The Discharge Summary certificate of Fortis hospital has clearly mentioned the course undergone for complainant in the hospital which mentions as follows:

          “ She was admitted in the ward. Necessary investigation were done. ECHO showed normal biventricular function, Trace pericardial effusion,Trivial TR,No MR, No pleural effusion. She was treated with Immunosuppressents and other supportive measures.Due to suspected drug-induced neuropathy, cyclosporine was chaged to Tab.Everolimus. Tab. Wysolone 5mg Odd was added.

ID specialist opinion was taken and advised TFT were within normal limits.
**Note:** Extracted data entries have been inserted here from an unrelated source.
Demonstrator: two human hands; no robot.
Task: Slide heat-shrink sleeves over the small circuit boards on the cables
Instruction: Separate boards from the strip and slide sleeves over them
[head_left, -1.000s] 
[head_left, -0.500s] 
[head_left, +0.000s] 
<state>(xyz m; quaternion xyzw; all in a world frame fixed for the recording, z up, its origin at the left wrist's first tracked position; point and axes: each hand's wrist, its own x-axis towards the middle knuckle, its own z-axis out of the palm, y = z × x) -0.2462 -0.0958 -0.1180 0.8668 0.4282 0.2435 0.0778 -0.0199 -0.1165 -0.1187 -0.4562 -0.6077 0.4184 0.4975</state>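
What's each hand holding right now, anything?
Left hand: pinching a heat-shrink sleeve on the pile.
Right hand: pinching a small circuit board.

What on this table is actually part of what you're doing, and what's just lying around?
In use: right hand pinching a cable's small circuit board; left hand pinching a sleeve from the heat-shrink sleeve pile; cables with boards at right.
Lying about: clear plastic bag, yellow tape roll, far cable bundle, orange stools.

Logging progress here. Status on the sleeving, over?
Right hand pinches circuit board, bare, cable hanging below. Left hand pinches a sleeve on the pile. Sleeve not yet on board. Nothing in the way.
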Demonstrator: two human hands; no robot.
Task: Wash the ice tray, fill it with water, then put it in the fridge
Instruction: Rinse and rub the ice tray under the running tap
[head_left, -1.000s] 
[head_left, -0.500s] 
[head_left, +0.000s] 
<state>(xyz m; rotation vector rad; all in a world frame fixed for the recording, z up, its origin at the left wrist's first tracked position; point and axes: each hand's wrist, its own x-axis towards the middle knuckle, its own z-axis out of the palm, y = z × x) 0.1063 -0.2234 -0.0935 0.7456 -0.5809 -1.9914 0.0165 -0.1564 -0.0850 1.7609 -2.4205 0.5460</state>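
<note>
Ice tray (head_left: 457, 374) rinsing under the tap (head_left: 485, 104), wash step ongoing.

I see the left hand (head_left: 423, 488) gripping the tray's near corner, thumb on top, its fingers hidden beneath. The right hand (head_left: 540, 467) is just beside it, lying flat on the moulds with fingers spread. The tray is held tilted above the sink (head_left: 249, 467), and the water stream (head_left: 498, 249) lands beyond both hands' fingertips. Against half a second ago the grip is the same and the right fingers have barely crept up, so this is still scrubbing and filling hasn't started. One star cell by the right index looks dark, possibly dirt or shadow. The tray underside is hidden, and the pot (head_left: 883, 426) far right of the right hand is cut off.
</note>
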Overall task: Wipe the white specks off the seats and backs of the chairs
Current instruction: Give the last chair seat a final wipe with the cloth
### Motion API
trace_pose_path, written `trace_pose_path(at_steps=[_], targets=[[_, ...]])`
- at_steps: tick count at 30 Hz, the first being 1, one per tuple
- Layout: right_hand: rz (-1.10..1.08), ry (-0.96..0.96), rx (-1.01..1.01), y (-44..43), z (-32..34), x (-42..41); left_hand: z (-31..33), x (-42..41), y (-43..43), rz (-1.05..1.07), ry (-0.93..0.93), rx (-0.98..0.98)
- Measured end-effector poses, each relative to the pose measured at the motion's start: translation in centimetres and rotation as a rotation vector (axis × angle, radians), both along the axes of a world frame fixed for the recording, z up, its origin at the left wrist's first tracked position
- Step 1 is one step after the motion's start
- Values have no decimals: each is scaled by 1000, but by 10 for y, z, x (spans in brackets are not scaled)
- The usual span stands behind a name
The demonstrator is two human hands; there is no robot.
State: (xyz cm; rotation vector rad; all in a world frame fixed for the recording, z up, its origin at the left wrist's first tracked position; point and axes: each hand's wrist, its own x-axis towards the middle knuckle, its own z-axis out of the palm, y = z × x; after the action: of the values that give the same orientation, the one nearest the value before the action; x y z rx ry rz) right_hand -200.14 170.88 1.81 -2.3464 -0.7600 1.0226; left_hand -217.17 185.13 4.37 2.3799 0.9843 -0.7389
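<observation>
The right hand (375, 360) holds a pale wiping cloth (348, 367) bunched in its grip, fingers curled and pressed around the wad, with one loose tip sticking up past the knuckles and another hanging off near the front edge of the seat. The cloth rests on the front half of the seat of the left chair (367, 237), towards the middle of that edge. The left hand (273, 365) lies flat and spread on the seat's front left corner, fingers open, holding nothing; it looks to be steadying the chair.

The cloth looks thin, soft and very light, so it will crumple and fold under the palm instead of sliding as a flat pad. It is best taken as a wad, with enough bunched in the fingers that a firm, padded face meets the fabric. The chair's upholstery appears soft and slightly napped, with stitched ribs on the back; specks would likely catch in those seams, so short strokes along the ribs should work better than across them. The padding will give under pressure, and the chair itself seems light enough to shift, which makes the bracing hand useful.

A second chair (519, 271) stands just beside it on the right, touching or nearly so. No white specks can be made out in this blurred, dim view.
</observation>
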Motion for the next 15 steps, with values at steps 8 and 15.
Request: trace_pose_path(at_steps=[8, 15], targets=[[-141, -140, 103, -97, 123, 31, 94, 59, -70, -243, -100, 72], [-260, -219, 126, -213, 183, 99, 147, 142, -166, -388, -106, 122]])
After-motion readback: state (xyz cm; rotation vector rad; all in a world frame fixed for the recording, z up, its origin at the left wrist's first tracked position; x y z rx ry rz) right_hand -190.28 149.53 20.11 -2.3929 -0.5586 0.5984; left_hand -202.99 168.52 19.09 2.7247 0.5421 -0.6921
General Physician opinion obtained for diabetic control and advice followed. Orthopedic surgeon opinion obtained for lower limb numbness started vitamin supplements. General surgeon opinion taken for suspected hernia, USG abdomen was done which revealed fatty liver and other organs were normal. Neurologist opinion for neuropathy and was advised trigabantin. She was symptomatically improved and discharged with the following medications. Blood sent for cell free DNA to rule out rejection as she had an episole of breathlessness.”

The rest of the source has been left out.